Red Flag 1: Unbounded Growing Arrays

javascript
// DON'T DO THIS
db.users.insertOne({
  _id: ObjectId("user123"),
  name: "Alice",
  allComments: [
    // Adding a new comment every time
    // After 10,000 comments, document is huge
    // Eventually hits 16 MB limit and breaks
  ]
})

Solution: Use the Subset Pattern instead:

javascript
// Better approach
db.users.insertOne({
  _id: ObjectId("user123"),
  name: "Alice",
  recentComments: [
    // Only keep last 10-20 comments
    { id: 1, text: "Great!" },
    { id: 2, text: "Thanks" }
  ],
  commentCount: 5000  // Track total without storing all
})

// For full history, query comments collection
db.comments.find({ userId: ObjectId("user123") }).sort({ createdAt: -1 })

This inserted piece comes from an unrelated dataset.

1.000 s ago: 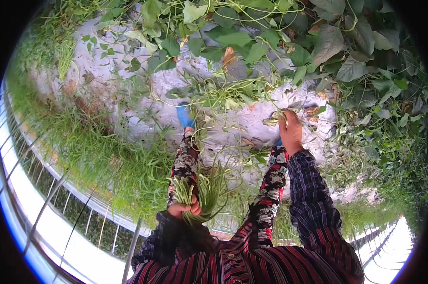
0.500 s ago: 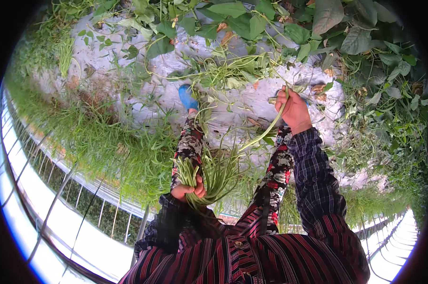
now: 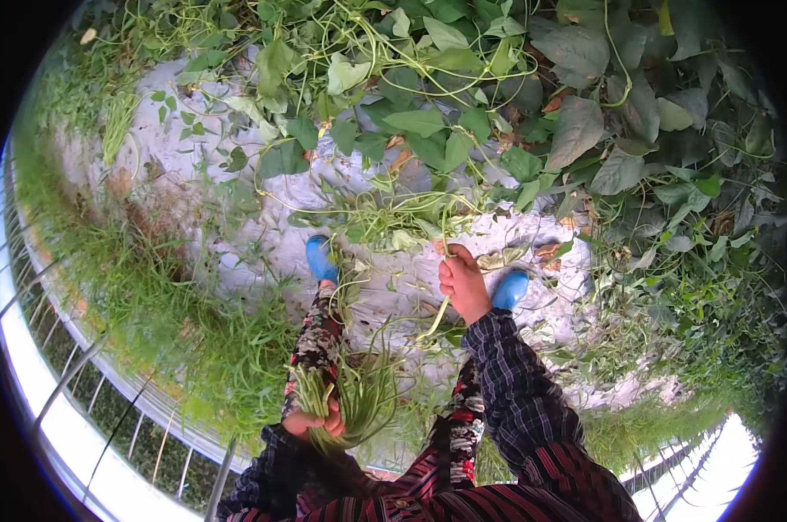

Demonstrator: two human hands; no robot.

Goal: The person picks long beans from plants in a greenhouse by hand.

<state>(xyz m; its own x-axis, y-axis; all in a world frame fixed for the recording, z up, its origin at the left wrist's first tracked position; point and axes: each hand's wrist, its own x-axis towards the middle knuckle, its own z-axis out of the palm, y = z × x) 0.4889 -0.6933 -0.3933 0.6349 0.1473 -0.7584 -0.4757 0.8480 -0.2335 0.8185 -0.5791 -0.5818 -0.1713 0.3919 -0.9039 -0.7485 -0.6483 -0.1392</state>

Red Flag 2: Stale Data Everywhere

javascript
// If you embedded customer tier in an order 6 months ago,
// and the customer's tier changed last month,
// the old order still shows the old tier

db.orders.findOne({ _id: ObjectId("order123") })
// Returns: { customer: { tier: "silver" } }
// But in users collection:
db.users.findOne({ _id: ObjectId("cust456") })
// Shows: { tier: "gold" }  // Changed 30 days ago

Solution: Snapshot data that rarely changes, reference data that changes often:

javascript
// When creating order, snapshot tier at that moment (okay to be stale)
db.orders.insertOne({
  _id: ObjectId("order123"),
  customer: {
    _id: ObjectId("cust456"),
    name: "Alice",
    tierAtOrderTime: "silver"  // Clear this is a snapshot
  }
})

// But for current tier, always look it up
db.users.findOne({ _id: ObjectId("cust456") })
// Get current tier here

Red Flag 3: Document Size Keeps Growing

MongoDB documents have a 16 MB hard limit. Watch out for:

javascript
// Every month, you add this year's sales
db.stores.updateOne(
  { _id: ObjectId("store123") },
  { 
    $push: { 
      monthlySales: { 
        month: "February", 
        revenue: 50000 
      } 
    } 
  }
)

// After 20 years, you hit the limit

Solution: Move old data to a separate collection or cap the array:

javascript
// Keep only last 24 months
db.stores.updateOne(
  { _id: ObjectId("store123") },
  { 
    $push: { 
      monthlySales: { 
        month: "February", 
        revenue: 50000
      }
    },
    $slice: ["$monthlySales", -24]  // Keep only last 24 items
  }
)

Practical Decision Guide

When designing a new collection, ask yourself:

  1. How often is this data accessed?
    • Together with related data? → Embed it
    • Separately? → Reference it
  2. How often does this data change?
    • Rarely? → Safe to embed
    • Often? → Risky to embed
  3. How much data is it?
    • Small (< 100 KB)? → Okay to embed
    • Large? → Reference it
  4. Does it grow over time?
    • Fixed size? → Embed it
    • Grows unbounded? → Reference it
  5. How many documents contain it?
    • Few places? → Embed it; use transactions
    • Many places? → Reference it; too hard to keep consistent

Checklist: Before You Deploy

  • ✓ Did you embed frequently-accessed data?
  • ✓ Did you reference data that changes often?
  • ✓ Do you have a plan for updating duplicated data?
  • ✓ Did you avoid unbounded arrays?
  • ✓ Is your document size under 5 MB (unless you have a good reason)?
  • ✓ Did you test query performance?

Bottom Line

Embed data by default in MongoDB. It's the whole point of the database. Duplication is a feature, not a bug.

The only catch: When you embed, write code to keep it consistent when it changes. Whether that's transactions, background updates, or eventual consistency depends on your app. Pick one strategy and stick to it.

Don't overthink it. Start with embedding, measure performance, and refactor to references only if you need to.